Les députés s’en prennent ensuite aux idées reçues qui font de la prostitution un travail, voire un choix. « Non la prostitution n’est pas le plus vieux métier du monde, il faut désormais l’envisager sous l’angle des violences faites aux femmes », a déclaré Guy Geoffroy. « Elle fait le plus souvent suite à un événement traumatique, quand elle ne résulte pas d’une contrainte directe. Si une infime partie des personnes prostituées revendiquent leur libre arbitre, cela ne doit pas conduire à fermer les yeux sur toutes les autres », argumentent les auteurs de la résolution. Et elle ne rendrait pas service à des hommes dans la misère sexuelle. Les deux-tiers des clients de prostituées sont ou ont été en couple, et la moitié sont pères.
Danielle Bousquet et Guy Geoffroy préconisent donc de tout mettre en œuvre pour proposer aux personnes prostituées des alternatives, de développer l’information, la prévention et l’éducation, et, mesure jusqu’à présent inédite, de responsabiliser les clients comme en Suède. En clair, la proposition de loi prévoit la création d’un délit de « recours à la prostitution », sanctionné par des peines allant jusqu’à 2 mois d’emprisonnement et 3 750 euros d’amende. Initiative à laquelle la ministre des Solidarités et de la Cohésion sociale, Roselyne Bachelot, s’est dite « favorable, à titre personnel ». « Il est essentiel que le client prenne conscience qu’en achetant un acte sexuel il perpétue ce système », a-t-elle avancé.
Cette proposition de loi n’est pas encore inscrite à l’ordre du jour de l’Assemblée et ne le sera probablement pas avant mai 2012. Pourtant, elle ne manque pas de renforcer les positions respectives des partisans de l’abolitionnisme et de ses adversaires, au-delà des clivages politiques.
Et la santé ?
Les discussions se concentrent essentiellement sur la pénalisation des clients. « Si (c’était) la solution, il y a longtemps qu’on l’aurait trouvée », a ironisé le député UMP Jacques Myard. « On est dans la démagogie la plus complète. La France invente l’eau chaude ; par les temps qui courent, on a d’autres sujets à traiter », a renchéri Lionnel Luca (UMP). « Le cœur du problème n’est pas dans un système répressif contre le client, mais dans une action contre les réseaux de prostitution étrangers et les transferts d’argent vers les pays qui alimentent ses réseaux », a développé Elie Aboud (UMP).

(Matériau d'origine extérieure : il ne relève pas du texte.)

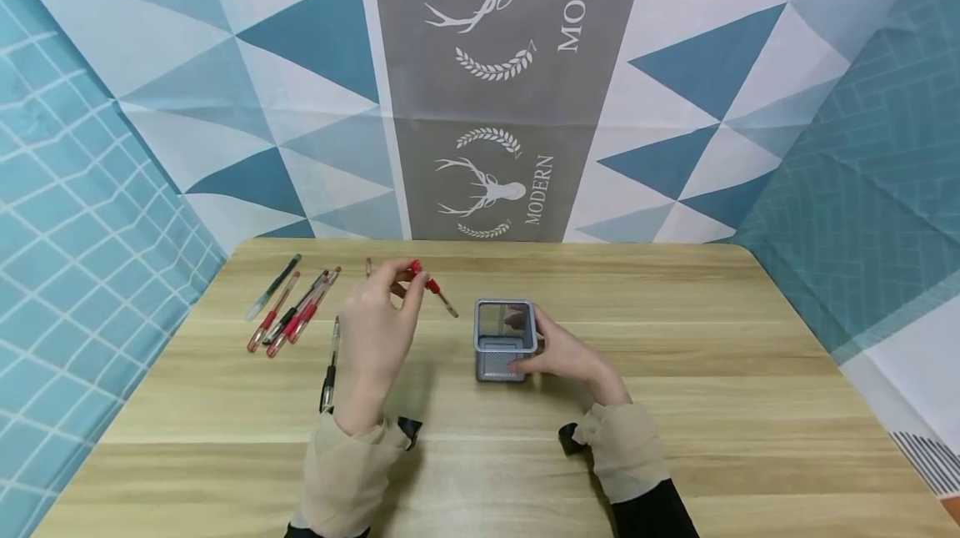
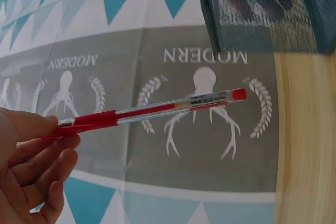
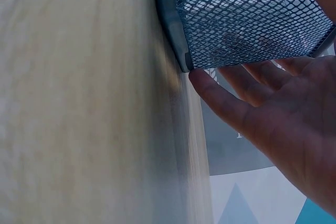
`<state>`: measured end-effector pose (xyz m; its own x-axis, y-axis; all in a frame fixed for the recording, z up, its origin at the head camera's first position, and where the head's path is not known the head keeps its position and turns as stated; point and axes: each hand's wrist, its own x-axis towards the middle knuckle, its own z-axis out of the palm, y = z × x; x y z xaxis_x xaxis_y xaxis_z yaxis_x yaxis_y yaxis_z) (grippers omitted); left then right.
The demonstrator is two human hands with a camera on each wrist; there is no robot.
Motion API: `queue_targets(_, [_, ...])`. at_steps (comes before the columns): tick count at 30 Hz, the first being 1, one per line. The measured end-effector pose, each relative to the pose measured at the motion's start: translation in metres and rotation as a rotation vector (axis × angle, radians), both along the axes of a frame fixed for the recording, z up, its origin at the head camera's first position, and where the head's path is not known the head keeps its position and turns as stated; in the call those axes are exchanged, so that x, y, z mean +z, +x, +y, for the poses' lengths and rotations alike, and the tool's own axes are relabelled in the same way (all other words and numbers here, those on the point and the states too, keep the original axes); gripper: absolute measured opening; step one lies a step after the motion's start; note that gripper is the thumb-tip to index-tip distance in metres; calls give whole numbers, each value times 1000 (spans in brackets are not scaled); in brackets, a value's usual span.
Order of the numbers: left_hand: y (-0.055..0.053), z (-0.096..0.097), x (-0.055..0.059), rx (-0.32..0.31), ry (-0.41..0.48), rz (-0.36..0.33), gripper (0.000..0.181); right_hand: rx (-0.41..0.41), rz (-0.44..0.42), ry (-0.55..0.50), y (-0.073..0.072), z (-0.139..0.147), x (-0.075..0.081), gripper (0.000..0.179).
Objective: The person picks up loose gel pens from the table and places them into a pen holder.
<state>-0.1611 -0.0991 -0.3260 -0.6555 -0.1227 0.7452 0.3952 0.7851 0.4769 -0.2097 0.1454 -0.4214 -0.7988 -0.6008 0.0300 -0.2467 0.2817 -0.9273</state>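
Between thumb and fingertips, my left hand [image 1: 372, 325] pinches a red gel pen [image 2: 152, 111] near its cap end. The pen [image 1: 433, 285] is up off the table, tilted down to the right, its clear barrel pointing towards a square metal mesh pen holder [image 1: 491, 366]. That holder stands upright on the table, open at the top, and no pens show inside it. My right hand [image 1: 570, 354] grips the holder from its right side, thumb at the near side and fingers round the far side. In the right wrist view the thumb touches the mesh [image 3: 241, 19] by the bottom edge.
Several red and black pens [image 1: 303, 313] lie bunched on the wooden table [image 1: 712, 371] at the left, beside a teal pen [image 1: 273, 286]. A black pen [image 1: 330, 367] lies close left of my left wrist. Beyond the table's back edge hangs a patterned cloth [image 1: 487, 104].
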Motion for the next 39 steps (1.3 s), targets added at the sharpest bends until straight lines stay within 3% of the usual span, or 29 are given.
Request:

À gauche de l’hémicycle, Jean-Paul Lecoq, député communiste, exige la suppression du délit de racolage passif, créé par Nicolas Sarkozy en 2003, afin que la prostituée soit considérée jusqu’au bout comme une victime. Et Élisabeth Badinter s’est prononcée contre l’abolition et la pénalisation : « Si une femme souhaite gagner en trois jours ce que d’autres gagnent en un mois à la caisse d’un supermarché, c’est son droit. Seule condition, mais elle est essentielle, c’est qu’elle ne soit pas contrainte. »
En revanche, silence sur la protection de la santé des travailleurs du sexe, qui n’a été évoquée que par les associations de prévention. Une dizaine de leurs membres se sont réunis à l’appel du syndicat du travail du sexe (STRASS) mardi devant l’Assemblée en brandissant une banderole explicite : « répression = contamination ». « Les politiques de pénalisation mettent en danger les prostituées qui ne sont plus en situation de négocier l’utilisation du préservatif, par exemple, se trouvent fragilisées et multiplient les prises de risque », a expliqué Vincent Doubrère, coordinateur des associations nationales de lutte contre le sida.
* Et Jean-Marc Ayrault (SRCDG), Christian Jacob (UMP), François Sauvadet (NC), Yves Cochet (EELV), Marie-George Buffet (GDR), Martine Billard (GDR), et Marie-Jo Zimmermann (UMP).